WORK INSTRUCTIONS:
All of the data that follows should be retyped exactly as it appears.

DATA BLOCK:
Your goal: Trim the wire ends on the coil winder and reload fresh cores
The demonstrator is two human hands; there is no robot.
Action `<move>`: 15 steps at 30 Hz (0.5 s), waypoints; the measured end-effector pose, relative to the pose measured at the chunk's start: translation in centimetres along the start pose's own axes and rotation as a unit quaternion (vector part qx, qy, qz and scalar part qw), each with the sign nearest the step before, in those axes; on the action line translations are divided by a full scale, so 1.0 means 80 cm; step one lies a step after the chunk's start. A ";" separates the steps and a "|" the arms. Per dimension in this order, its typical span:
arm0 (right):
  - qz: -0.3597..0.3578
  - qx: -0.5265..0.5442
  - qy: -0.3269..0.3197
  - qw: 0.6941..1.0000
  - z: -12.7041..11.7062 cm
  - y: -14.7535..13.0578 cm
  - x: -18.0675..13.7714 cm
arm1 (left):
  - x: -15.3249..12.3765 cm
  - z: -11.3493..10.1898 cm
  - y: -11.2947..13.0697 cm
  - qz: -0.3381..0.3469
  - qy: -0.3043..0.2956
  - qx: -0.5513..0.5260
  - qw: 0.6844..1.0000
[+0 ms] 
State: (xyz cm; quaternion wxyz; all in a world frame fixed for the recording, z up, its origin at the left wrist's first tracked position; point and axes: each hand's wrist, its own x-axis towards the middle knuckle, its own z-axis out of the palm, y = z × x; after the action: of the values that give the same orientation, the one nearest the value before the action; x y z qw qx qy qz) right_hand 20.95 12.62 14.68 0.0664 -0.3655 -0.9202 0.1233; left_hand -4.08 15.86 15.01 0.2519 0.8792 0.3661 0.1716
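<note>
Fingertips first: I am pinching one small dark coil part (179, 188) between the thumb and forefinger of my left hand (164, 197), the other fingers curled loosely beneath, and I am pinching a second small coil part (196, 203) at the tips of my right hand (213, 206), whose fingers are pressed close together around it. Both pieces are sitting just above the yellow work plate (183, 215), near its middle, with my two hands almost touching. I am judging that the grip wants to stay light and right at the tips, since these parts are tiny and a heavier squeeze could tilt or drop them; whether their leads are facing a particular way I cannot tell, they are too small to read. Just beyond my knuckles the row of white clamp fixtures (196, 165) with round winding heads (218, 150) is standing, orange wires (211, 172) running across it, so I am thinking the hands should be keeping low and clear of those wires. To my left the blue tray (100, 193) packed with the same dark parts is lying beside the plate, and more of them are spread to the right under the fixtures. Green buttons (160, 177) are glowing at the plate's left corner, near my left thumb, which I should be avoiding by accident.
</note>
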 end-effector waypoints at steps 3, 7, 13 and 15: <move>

EXPECTED ANSWER:
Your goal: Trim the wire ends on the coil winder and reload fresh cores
The demonstrator is two human hands; there is no robot.
Action `<move>`: 15 steps at 30 Hz (0.5 s), waypoints; the measured end-effector pose, relative to the pose measured at the chunk's start: translation in centimetres along the start pose's own axes and rotation as a unit quaternion (vector part qx, qy, qz and scalar part qw), each with the sign nearest the step before, in those axes; on the action line translations are divided by a full scale, so 1.0 means 80 cm; step one lies a step after the chunk's start. A ";" separates the steps and a "|" the arms. Per dimension in this order, its typical span:
arm0 (right):
  - qz: -0.3597..0.3578
  - qx: -0.5265..0.5442
  - qy: -0.3269..0.3197
  - qw: 0.6941..1.0000
  - z: -12.7041..11.7062 cm
  - y: -14.7535..13.0578 cm
  - x: -18.0675..13.7714 cm
arm1 (left):
  - x: -15.3249..12.3765 cm
  - z: -11.3493..10.1898 cm
  - y: -11.2947..13.0697 cm
  - qz: -0.3381..0.3469
  - qy: -0.3043..0.2956
  - qx: -0.5513..0.5260
  - qw: 0.6844..1.0000
[+0 ms] 
State: (xyz cm; quaternion wxyz; all in a world frame fixed for the recording, z up, its origin at the left wrist's first tracked position; point and axes: each hand's wrist, its own x-axis towards the middle knuckle, its own z-axis out of the palm, y = z × x; after the action: of the values that give the same orientation, the one nearest the value before the action; x y z qw qx qy qz) right_hand 20.95 12.62 14.68 0.0664 -0.3655 -0.9202 0.1233; left_hand -4.08 15.86 15.01 0.2519 0.8792 0.3661 0.1716
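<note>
Fingertips first: I am pinching one small dark coil part (179, 188) between the thumb and forefinger of my left hand (164, 197), the other fingers curled loosely beneath, and I am pinching a second small coil part (196, 203) at the tips of my right hand (213, 206), whose fingers are pressed close together around it. Both pieces are sitting just above the yellow work plate (183, 215), near its middle, with my two hands almost touching. I am judging that the grip wants to stay light and right at the tips, since these parts are tiny and a heavier squeeze could tilt or drop them; whether their leads are facing a particular way I cannot tell, they are too small to read. Just beyond my knuckles the row of white clamp fixtures (196, 165) with round winding heads (218, 150) is standing, orange wires (211, 172) running across it, so I am thinking the hands should be keeping low and clear of those wires. To my left the blue tray (100, 193) packed with the same dark parts is lying beside the plate, and more of them are spread to the right under the fixtures. Green buttons (160, 177) are glowing at the plate's left corner, near my left thumb, which I should be avoiding by accident.
</note>
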 end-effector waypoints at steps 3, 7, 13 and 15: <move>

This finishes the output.